Спустя год-полтора после поступления в школу и ансамбль мы с мамой и ее вторым мужем переехали в отдельную квартиру. Как же мне не хотелось расставаться с коммуналкой, где жили друзья и где меня как самого маленького все любили! Коммунальная квартира на улице Пестеля была из разряда классических: с пьяными скандалами и драками, с вернувшимися после отсидки мужиками в синих наколках, с воровством мяса из соседского борща. Все как у Зощенко. Только повзрослев, я понял, каким счастьем для мамы оказалась возможность вырваться оттуда.
Ее второй муж был москвичом, имел в столице прекрасную двухкомнатную квартиру, но решил осесть в Питере. Именно благодаря дяде Вадиму мы перебрались в отдельное жилье. И после развода, случившегося пять или шесть лет спустя, он повел себя как мужик: не стал разменивать квартиру и отправлять нас назад в коммуналку. Спасибо ему за это.
В «Радуге» я долго был на третьих ролях, но в четырнадцать лет у солистов ансамбля начал ломаться голос, у меня же этот процесс отложился на два года. Тут-то все и вспомнили об Олеге, переправив с заднего микрофона к первому. Я солировал на концерте, посвященном XX съезду комсомола, на «Песне года», во всех гастрольных поездках по Союзу и за рубежом. Наш ансамбль включили в состав концертной бригады «Поезда дружбы», который за пару лет до обрушения Берлинской стены проехал по многим городам ГДР. Кроме детских коллективов в концертной бригаде были взрослые участники: «Машина времени», Вайкуле, Леонтьев. Вместе с Валерием Яковлевичем, который выступал тогда не в перьях, а во вполне цивильном костюме, наш коллектив выходил на сцену: вокальная группа подпевала про то, как важно сохранить мир, хореографическая – лихо отплясывала.

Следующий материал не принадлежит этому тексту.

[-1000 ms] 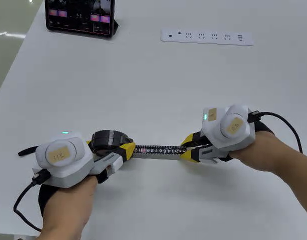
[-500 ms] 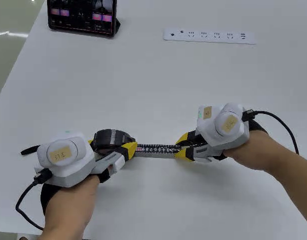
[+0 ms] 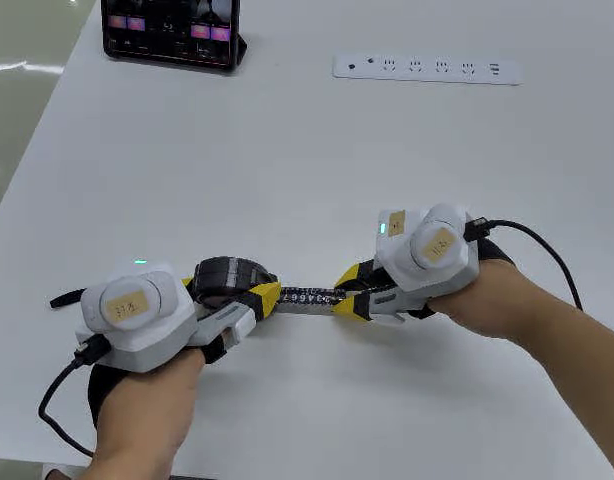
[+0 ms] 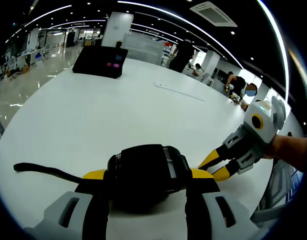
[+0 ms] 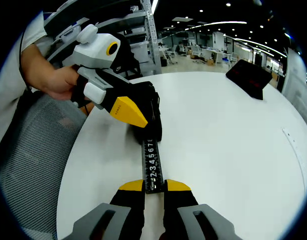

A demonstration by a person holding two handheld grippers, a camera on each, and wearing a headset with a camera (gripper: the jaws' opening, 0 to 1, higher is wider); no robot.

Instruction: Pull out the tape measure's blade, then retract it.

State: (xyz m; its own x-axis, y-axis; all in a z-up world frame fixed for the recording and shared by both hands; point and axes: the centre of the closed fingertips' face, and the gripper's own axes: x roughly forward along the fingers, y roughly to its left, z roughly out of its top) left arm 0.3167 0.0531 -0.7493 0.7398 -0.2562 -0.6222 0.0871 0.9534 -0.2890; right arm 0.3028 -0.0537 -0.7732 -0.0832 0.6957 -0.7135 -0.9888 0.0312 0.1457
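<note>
At the lower left of the head view, the tape measure (image 3: 225, 274) is clamped by its black case between the jaws of the left gripper (image 4: 147, 176), on the white table (image 3: 287, 150). Its blade (image 3: 305, 297) is seen pulled out a short way toward centre frame, where its tip is pinched by the right gripper (image 5: 153, 188).
</note>
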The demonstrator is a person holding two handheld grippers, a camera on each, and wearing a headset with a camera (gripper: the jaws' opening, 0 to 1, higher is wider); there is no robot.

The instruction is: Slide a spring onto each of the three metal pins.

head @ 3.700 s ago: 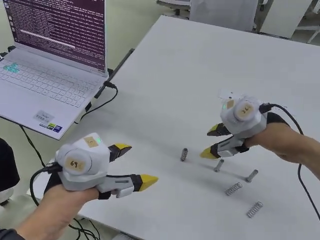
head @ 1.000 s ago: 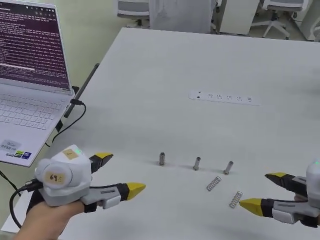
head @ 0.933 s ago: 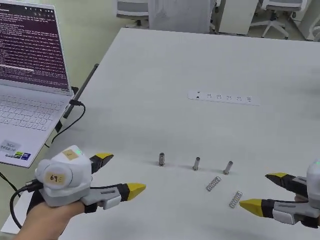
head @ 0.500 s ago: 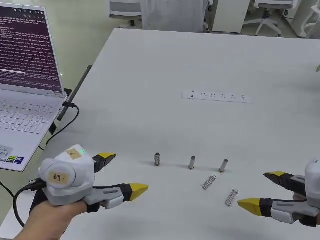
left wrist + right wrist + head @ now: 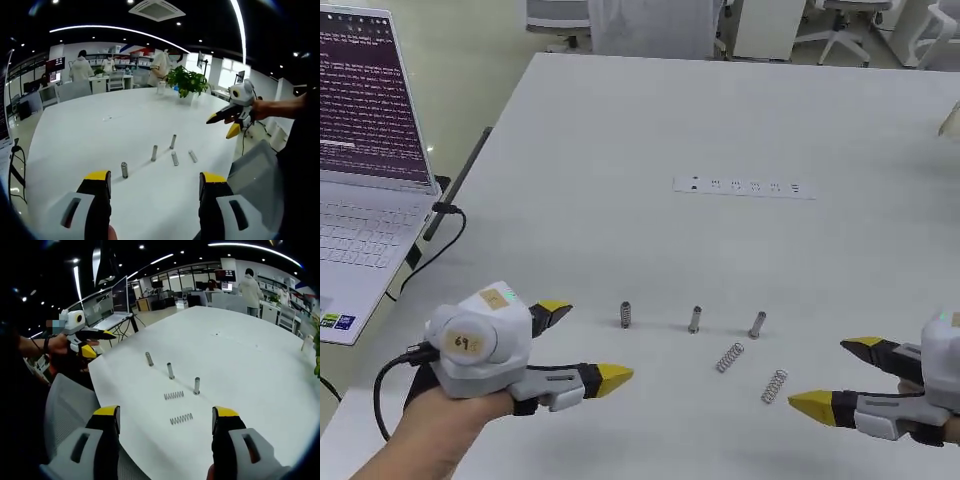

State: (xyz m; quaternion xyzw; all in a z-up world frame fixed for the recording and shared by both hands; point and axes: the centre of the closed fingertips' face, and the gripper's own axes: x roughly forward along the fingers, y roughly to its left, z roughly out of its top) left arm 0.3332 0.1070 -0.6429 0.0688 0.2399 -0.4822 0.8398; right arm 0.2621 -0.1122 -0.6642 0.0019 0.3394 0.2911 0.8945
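Firstly, left gripper (image 5: pixel 588 342): jaws spread wide, nothing between them, poised above the table (image 5: pixel 650 120). Just ahead of its farther tip, left pin (image 5: pixel 626 315), upright and seemingly ribbed with coils already, though too small to confirm. Further right along the same row, middle pin (image 5: pixel 695 320) and right pin (image 5: pixel 757 324), both upright and apparently bare. On the near side of those two, first spring (image 5: pixel 729 357) and second spring (image 5: pixel 775 386), both lying flat on a slant. Lastly, right gripper (image 5: pixel 838 374): jaws wide apart, empty. Second spring just off its nearer tip; in the right gripper view, straight ahead between the jaws with long axis running jaw to jaw. Clearly the nearer gripper. Probably calls for a wrist roll to pinch across the coils rather than end to end.
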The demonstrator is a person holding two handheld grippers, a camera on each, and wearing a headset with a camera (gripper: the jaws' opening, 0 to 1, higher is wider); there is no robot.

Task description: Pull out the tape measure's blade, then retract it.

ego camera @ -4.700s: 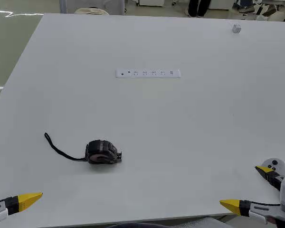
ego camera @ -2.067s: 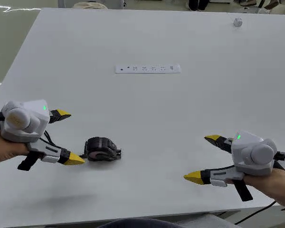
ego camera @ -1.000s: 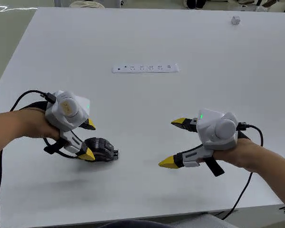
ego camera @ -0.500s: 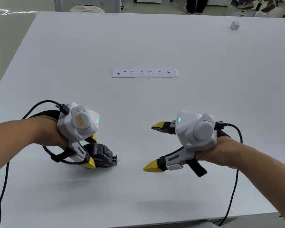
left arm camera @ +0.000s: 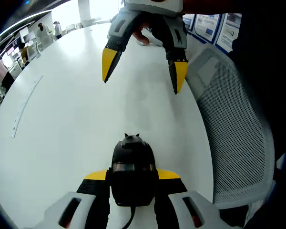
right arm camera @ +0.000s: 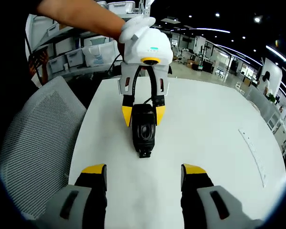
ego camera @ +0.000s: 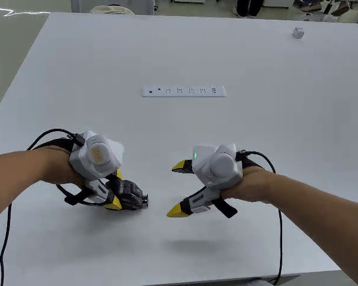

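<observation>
Tape measure [ego camera: 130, 195], partly hidden behind the clenching left tool [ego camera: 116, 189]; right tool [ego camera: 176, 188] hangs released.

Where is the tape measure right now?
In the head view, the tape measure sits lower left on the table, held by the left gripper, facing the right gripper.

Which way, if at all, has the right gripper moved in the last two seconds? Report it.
Yes. The right gripper moved left: from beyond the power strip's right end to below its middle, nearer the tape measure.
</observation>
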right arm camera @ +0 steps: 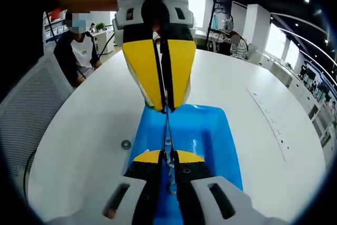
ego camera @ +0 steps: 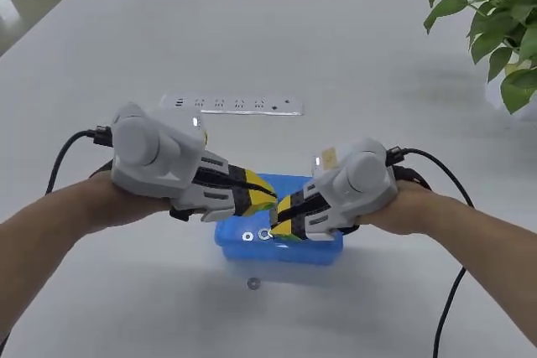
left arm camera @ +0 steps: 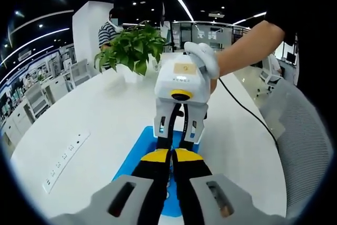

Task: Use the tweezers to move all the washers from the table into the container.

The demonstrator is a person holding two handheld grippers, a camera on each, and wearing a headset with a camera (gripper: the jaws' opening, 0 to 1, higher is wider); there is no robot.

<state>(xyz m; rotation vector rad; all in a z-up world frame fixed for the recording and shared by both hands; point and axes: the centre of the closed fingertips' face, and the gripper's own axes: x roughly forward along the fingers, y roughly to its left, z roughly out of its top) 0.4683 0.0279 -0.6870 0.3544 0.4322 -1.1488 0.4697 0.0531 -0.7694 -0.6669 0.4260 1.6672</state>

Еще с нами ездил ансамбль Игоря Моисеева, и я без памяти влюбился в одну из солисток. Мне – четырнадцать, ей – двадцать пять. Это было как наваждение, как в омут с головой. Девушке нравились мои обожание и преклонение, наличие преданного пажа давало повод для гордости перед другими балетными, а я умирал от счастья, когда получал разрешение нести ее чемоданчик с гримом. После окончания гастролей мы не виделись, но несколько лет подряд я отправлял на московский адрес возлюбленной открытки ко всем праздникам – это было сродни священному ритуалу – и дважды в год звонил: в ее день рождения и Восьмого марта.